4.Expression of B1a cells and IgA1 positive cells in tonsil of IgA nephropathy patients and analysis of associated clinicopathological factors
Qidi HOU ; Gang WU ; Youming PENG ; Hong LIU ; Yinghong LIU ; Xiangqing XU ; Wenling JIANG ; Fuyou LIU
Chinese Journal of Nephrology 2011;27(7):475-478
Objective To examine the expression of IgA1 and B1a positive cells in palatine tonsils of IgA nephropathy (IgAN) patients, and to analyze the association between B1a cells and clinicopathological changes. Methods Eight patients diagnosed as IgAN by renal biopsy and 8 chronic tonsillitis patients without nephritis as control were enrolled in the study.Immunofluorescence and laser scanning confocal microscope (LSCM) were applied to observe the localization and quantitative calculation of Bla and IgA1 positive cells. Statistic analysis of the association of B1a cells with proteinuria and pathological Lee's grading was performed. Results Bla cells were mainly localized in germinal center of tonsil, and IgA1 positive cells were mainly localized in subepithelium of tonsil. Compared to control group, the percent of B1a cells and IgA1 positive cells was significantly higher in IgAN (P<0.01). There was a positive correlation between Bla cells and IgA1 cells (P<0.05). In IgAN, the percent of B1a cells in patients with hematuria and proteinuria was obviously higher than that of patients with hematuria only (P<0.05).

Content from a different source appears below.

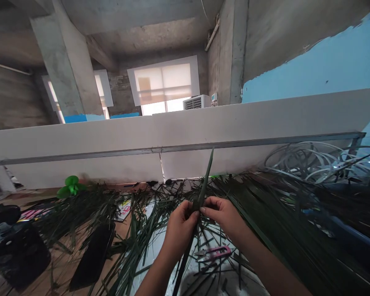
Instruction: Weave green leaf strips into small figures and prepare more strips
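Note:
My left hand (181,222) is closed, thumb and fingers pinching a green leaf strip (206,176) whose pointed end stands up between my hands. The strip looks folded or wrapped where the fingers meet, though they partly hide that spot. A dark length runs down from the grip toward the bottom of the view. My right hand (221,211) pinches the same leaf strip from the right, its thumb close to the left thumb. Below the hands, thread snips (214,253) with a pink handle lie among cut leaf pieces on a white surface (156,246).
Long green leaves (274,230) are heaped on the right, beside a blue container (351,234) and coiled pale strips (308,162). On the left are leaf scraps (77,209), a dark phone-like slab (92,257), a black bin-like object (17,250) and a green plastic item (71,187). A white partition (185,127) stands ahead.

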Demonstrator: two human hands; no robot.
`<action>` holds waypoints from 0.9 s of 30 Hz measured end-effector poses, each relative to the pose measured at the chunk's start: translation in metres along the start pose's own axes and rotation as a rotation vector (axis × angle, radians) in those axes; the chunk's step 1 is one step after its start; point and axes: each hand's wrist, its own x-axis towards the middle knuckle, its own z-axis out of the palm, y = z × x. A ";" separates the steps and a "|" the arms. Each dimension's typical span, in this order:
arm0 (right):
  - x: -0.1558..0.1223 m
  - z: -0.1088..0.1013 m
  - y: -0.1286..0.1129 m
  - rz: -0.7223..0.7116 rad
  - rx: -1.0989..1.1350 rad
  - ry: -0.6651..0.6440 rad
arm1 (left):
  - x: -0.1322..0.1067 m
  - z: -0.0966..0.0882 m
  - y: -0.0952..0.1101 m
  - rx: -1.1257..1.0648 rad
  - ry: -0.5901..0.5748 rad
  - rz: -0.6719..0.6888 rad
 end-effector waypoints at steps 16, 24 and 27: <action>-0.002 0.012 0.015 -0.098 0.020 0.155 | -0.012 0.012 0.006 0.306 0.049 0.137; 0.014 -0.014 0.021 -0.178 0.114 0.456 | -0.009 0.012 0.005 0.155 -0.132 -0.001; 0.022 -0.036 0.018 -0.187 0.143 0.559 | -0.008 0.012 0.007 0.076 -0.201 -0.068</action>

The number of Bla cells in IgAN patients with≥Lee's grade Ⅲ was significantly higher than that of those < grade Ⅲ (P<0.05). Conclusions IgA1 may be secreted by Bla cells in the tonsil of IgAN patients. The number of B1a cells is correlated with exacerbation of proteinuria and pathological severity, which may play an important role in pathogenesis of IgAN.